The museum is organized on three floors, corresponding to the different phases of the poet’s life.
The first floor has documents on Dante’s childhood, the second floor is dedicated to his exile, that started in 1301, and the scandal that caused it, and the third floor deals with Dante’s iconography and his fortune and fame as a writer and poet. It is located in the medieval area of Via Santa Margherita.
Full price tickets are 4 euro (about 5.00 USD), but there are several reductions and children under 6 can visit for free. Opening times for the Summer months (April to the 31st of October) are 10-18, 7 days a week. During the rest of the year, Dante’s House is open Tuesdays to Fridays 10-17, Saturday and Sunday 10-18. You can find more information on the museum’s official website, where there are also plenty of details on events and exhibitions associated with the museum itself.

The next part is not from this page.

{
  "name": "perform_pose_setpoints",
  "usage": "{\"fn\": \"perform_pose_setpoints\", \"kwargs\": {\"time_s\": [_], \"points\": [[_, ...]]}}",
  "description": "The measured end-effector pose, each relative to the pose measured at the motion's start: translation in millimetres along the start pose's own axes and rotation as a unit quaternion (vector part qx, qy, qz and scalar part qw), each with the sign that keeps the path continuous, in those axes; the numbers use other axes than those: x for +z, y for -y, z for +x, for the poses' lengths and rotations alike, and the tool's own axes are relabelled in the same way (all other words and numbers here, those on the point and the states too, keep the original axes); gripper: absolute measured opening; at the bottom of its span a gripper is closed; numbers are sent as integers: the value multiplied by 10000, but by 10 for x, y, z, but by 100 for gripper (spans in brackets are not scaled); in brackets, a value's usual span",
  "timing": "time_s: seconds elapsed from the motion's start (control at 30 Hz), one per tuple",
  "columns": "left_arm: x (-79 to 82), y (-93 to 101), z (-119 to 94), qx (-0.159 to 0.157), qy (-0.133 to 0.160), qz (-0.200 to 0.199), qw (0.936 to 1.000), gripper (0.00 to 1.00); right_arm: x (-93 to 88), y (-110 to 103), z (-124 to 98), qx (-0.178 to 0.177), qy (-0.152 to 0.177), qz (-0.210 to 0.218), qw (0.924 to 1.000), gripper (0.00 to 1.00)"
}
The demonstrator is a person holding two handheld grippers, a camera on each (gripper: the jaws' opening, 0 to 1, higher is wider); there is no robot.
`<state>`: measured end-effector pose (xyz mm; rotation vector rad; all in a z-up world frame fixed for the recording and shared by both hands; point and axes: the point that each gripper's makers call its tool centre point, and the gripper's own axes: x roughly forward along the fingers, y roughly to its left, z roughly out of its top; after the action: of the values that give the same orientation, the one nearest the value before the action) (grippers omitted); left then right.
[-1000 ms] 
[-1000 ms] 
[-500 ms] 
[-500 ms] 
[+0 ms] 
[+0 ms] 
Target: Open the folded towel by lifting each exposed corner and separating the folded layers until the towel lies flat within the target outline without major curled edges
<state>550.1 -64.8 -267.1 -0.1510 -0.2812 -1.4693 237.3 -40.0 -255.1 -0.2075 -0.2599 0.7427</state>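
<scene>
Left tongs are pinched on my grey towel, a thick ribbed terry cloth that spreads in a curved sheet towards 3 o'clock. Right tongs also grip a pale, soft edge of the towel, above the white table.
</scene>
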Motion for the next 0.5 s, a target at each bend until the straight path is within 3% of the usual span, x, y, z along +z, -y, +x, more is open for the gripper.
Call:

A short tour of Dante’s House (from Stacee Bucciarelli’s youtube channel)
This estate was bought in the mid 1500s by the De Medici family and the construction of the park began under the supervision of Cosimo de Medici in 1563. It was at first designed for cattle raising, but was later demolished and made into a courtyard garden around the second half of the 18th century. It is always open and entrance is free. It’s a wonderful little step back in time to a farming estate that became a tourist attraction.
The Galleria dell’Accademia
The Galleria dell’Accademia, is one of the best known museums in Florence. It houses Michelangelo’s David, Pietà of Palestrina, and The Four Prisoners. There is an art school right next door to the gallery. This is one stop that should not be missed when visiting the city. Opening hours are the same throughout the year: 8.15-18.50, from Tuesday to Sunday (in Summer it’s also open Tuesdays and Thursdays 7-10pm). The only days the museum closes are Mondays, Christmas Day and January First. Ticket prices change, but an adult ticket is 6.50 euro (about 8 USD).
The Basilica of San Lorenzo
The Basilica of San Lorenzo is the oldest church in Florence: St. Ambrose, Father of the Church, consecrated this church, back in 393. The present structure of the basilica dates to 1423 and was built by Brunelleschi. This church houses works by Rosso Fiorentino and Donatello who, already in his seventies, sculpted two pulpits, the Pulpito della Passione (Pulpit of the Passion) and the Pulpito della Resurrezione (the Pulpit of the Resurrection), breathtaking in their appearance.
Step outside the church and you’ll find the Biblioteca Laurenziana, the Laurentian Library, designed by Michelangelo by order of the de Medici family who simply wanted storage for their grand book collection. Today, the Laurenziana is home to some of the rarest manuscript documents in the history of Mankind. The library is used by academics and students alike and is regularly open throughout the year. Don’t forget that a whole section of the building, the so called settore monumentale (monumetal area) hosts several art exhibitions.